As a note, my experience comes only from not game dev related projects. Gamedev for me is only a fun time hobby. But i have seen projects failing because of very very bad time managment a lot. (And probably even more because there where no feature plan) So thats why i am kind of biased toward always having a plan!

Jmonkey is an amazing engine and is so easy to pick up that an experienced developer should lap it up. It’s works perfectly with Linux, Windows, Android and OSX and provided you stay away from native methods it is completely cross platform. Fantastic.

However, I must warn you about IOS development. The plug in is in pre-alpha and works fine for core JME (except NiftyGUI) and also has some issues with other GUIs. I’ve tried Nifty, Tonegod and Lemur and they all have their own issues. Note least of which is text rendering which is kind of a problem for GUIs.
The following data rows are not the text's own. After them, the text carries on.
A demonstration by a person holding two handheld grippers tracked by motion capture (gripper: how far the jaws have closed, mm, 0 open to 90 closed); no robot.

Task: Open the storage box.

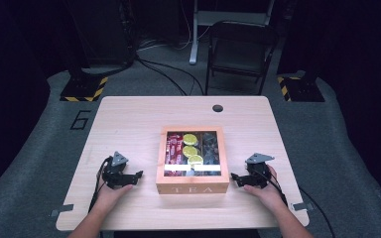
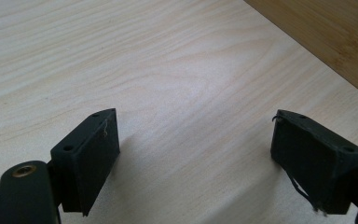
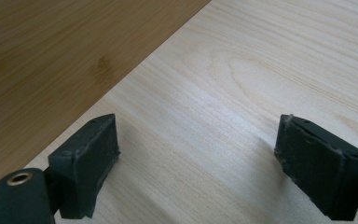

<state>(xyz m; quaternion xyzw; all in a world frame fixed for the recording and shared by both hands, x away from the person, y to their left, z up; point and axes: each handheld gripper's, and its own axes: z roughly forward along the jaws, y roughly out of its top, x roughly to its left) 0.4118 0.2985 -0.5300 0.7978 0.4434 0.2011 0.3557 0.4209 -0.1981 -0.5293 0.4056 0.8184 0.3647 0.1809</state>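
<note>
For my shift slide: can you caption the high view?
Open left tongs and right tongs rest on the table either side of a closed, glass-lidded wooden tea box.

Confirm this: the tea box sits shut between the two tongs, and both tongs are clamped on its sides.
Wrong on the grip. The high view shows the left tongs and right tongs on the table beside the tea box, apart from it, jaws open and empty. The box does sit shut between them.

Setting: a lab or recording studio. Dark surround, grey carpet floor (image 1: 39, 148) marked with a taped "6" (image 1: 81, 120). Stand bases with yellow-black hazard tape (image 1: 84, 89), loose cables (image 1: 163, 74), folding chair (image 1: 240, 49) behind the pale wooden bench (image 1: 129, 119).
</note>
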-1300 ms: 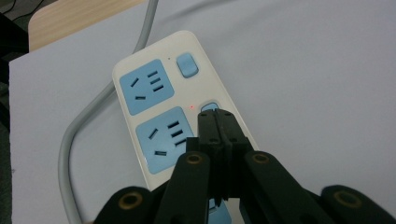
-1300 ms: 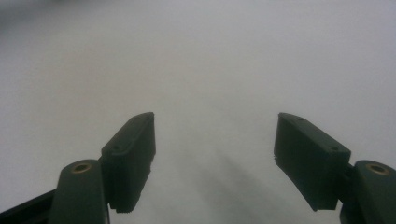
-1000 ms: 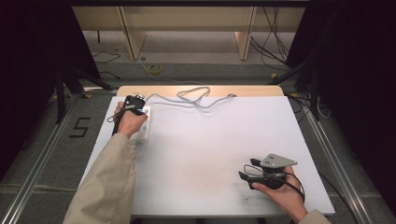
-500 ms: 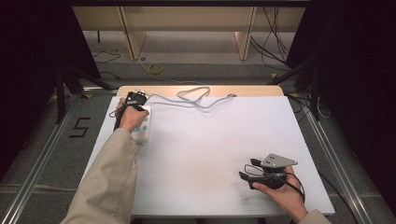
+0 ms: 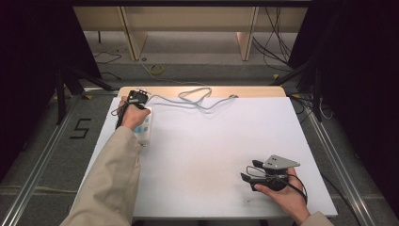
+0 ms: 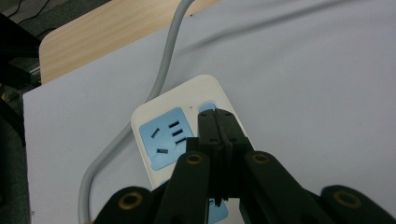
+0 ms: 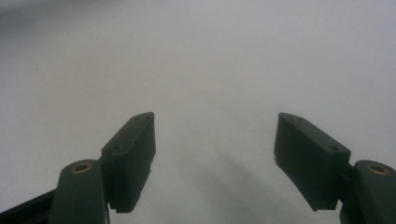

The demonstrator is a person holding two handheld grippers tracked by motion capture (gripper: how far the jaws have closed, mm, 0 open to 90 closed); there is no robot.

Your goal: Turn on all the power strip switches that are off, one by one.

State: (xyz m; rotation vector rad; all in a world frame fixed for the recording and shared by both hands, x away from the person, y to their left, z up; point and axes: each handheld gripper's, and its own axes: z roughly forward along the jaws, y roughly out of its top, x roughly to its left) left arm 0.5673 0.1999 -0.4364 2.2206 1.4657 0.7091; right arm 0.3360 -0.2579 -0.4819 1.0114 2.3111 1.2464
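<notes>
From my remote station, the white power strip (image 5: 145, 128) lies at the far left of the white table (image 5: 211, 155), close to the left edge, its grey cord (image 5: 193, 98) looping along the far side past a strip of bare wood. My left gripper (image 5: 136, 101) sits over the strip's far end, held by the person's left hand (image 5: 134, 117), whose beige sleeve (image 5: 110, 183) reaches in from the bottom left. In the left gripper view, the left gripper (image 6: 217, 126) has its two black jaws pressed flat together with nothing between them, tips resting at a small blue button (image 6: 206, 108) on the power strip (image 6: 187, 135), just beside a blue socket panel (image 6: 166, 137); whether the tips actually touch the button I cannot tell. The grey cord (image 6: 163, 74) leaves the strip's end and curves off across the table. My right gripper (image 5: 254, 172) rests near the table's near right corner, well apart from the strip, cradled in the person's right hand (image 5: 282, 195), its grey three-cornered plate (image 5: 281, 162) on top. In the right gripper view, the right gripper (image 7: 215, 163) has its jaws spread wide, holding nothing, above the bare white table surface (image 7: 210, 60).
</notes>
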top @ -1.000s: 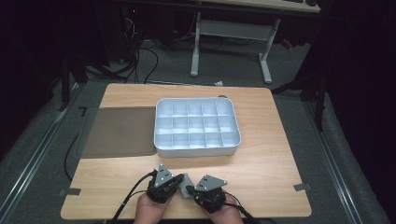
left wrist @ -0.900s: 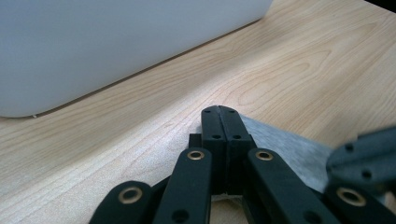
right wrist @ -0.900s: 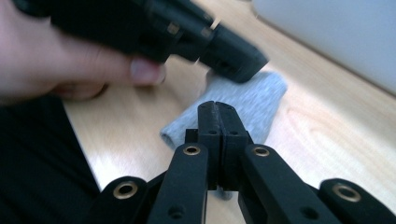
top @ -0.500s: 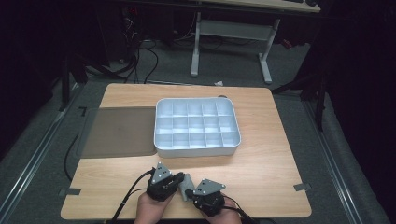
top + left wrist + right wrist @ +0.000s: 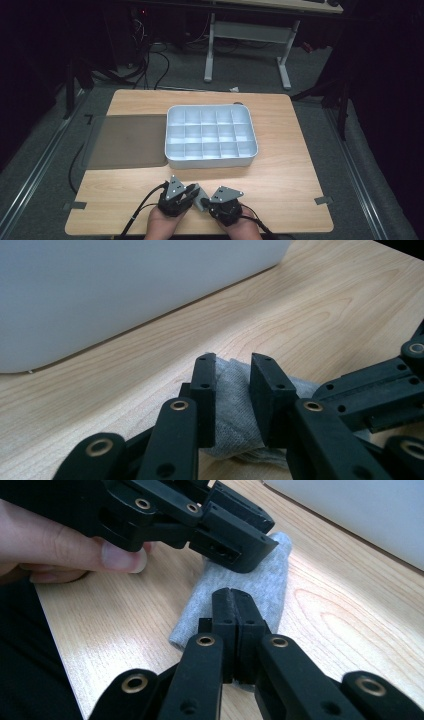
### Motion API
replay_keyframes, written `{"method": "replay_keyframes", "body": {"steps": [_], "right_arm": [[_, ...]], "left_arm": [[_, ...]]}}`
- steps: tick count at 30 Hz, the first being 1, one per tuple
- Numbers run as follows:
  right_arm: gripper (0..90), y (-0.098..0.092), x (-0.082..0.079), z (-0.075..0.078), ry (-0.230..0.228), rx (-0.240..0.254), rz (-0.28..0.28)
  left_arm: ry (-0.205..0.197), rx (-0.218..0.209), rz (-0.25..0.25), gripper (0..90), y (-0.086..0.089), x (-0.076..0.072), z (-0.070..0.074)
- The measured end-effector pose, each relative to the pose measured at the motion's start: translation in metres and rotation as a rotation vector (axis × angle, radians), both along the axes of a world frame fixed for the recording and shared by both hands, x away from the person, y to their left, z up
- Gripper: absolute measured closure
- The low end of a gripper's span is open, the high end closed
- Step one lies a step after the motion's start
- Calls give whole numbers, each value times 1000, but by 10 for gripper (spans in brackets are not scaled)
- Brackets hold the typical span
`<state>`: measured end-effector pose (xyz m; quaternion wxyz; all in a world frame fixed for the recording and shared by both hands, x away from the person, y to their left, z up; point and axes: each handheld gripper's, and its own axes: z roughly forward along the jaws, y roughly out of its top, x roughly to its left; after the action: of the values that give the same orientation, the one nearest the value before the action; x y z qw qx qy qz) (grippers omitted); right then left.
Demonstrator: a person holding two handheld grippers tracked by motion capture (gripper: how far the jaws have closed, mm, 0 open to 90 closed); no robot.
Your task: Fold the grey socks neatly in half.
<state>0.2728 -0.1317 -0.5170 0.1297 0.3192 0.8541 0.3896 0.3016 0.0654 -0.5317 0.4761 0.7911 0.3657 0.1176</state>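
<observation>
1. Two grippers meet over one thing: a small grey cloth roll point(image 5: 260, 587) lies on the tabletop point(image 5: 280, 170) at your near edge, between your hands and just in front of the white divided tray point(image 5: 210, 135).
2. Your left gripper point(image 5: 232, 382) has the roll between its jaws. They have just been opening, so they now stand partly apart, and the cloth bulges up in the gap. In the left gripper view the pads seem to lie along the cloth, not to squeeze it; I judge the hold as released.
3. Your right gripper point(image 5: 234, 605) has its jaws pressed fully together. They point at the near end of the roll, and I cannot tell if a fold of cloth is pinched under the tips.
4. The relation that matters: in the right gripper view the long axis of the roll runs away from the right jaws, almost in line with them, and the left jaws cross it at the far end.
5. In my judgement both hands are equally near, so the next grasp depends on turning one gripper across this axis.
</observation>
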Motion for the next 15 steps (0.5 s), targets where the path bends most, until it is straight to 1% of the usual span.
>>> {"method": "replay_keyframes", "body": {"steps": [2, 3, 4, 7, 8, 10, 11, 12, 14, 15], "right_arm": [[871, 0, 0, 3, 13, -6, -6], [871, 0, 0, 3, 13, -6, -6], [844, -1, 0, 6, 16, -2, -4], [777, -3, -2, 13, 24, 27, -35], [726, -4, -1, 15, 31, 36, -43], [645, -5, 1, 16, 56, 47, -66], [576, -5, 6, 15, 98, 56, -81], [576, -5, 6, 15, 98, 56, -81], [533, -3, 10, 13, 123, 58, -96], [515, -3, 12, 12, 131, 62, -94]], "left_arm": [[7, -3, -2, 730, 0, 0, 0], [8, -2, -3, 730, 1, 1, 0], [8, 0, -5, 731, 0, 1, 0], [-3, 7, -5, 730, -1, 0, 0], [-7, 10, -5, 730, -1, -1, 0], [-9, 13, -5, 729, -2, -1, 0], [-9, 13, -4, 728, -2, -1, 0], [-10, 14, -4, 728, -2, -1, 0], [-10, 16, -3, 727, -2, -1, 0], [-10, 14, -3, 726, -2, -1, 0]]}}
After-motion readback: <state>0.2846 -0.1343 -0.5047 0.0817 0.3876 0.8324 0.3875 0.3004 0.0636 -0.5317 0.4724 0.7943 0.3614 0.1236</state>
I learnt JME from scratch with only minimal JAVA experience (I have many years development experience in other languages) and wrote a complete 3D Chess app with full multi-player support in 2 months.

I haven’t released it yet because I’m struggling with IOS and have spent 2 more months trying to get it working with limited success. The only reason I haven’t thrown in the towel is because I love JME so much and I’m going to carry on until I get it working.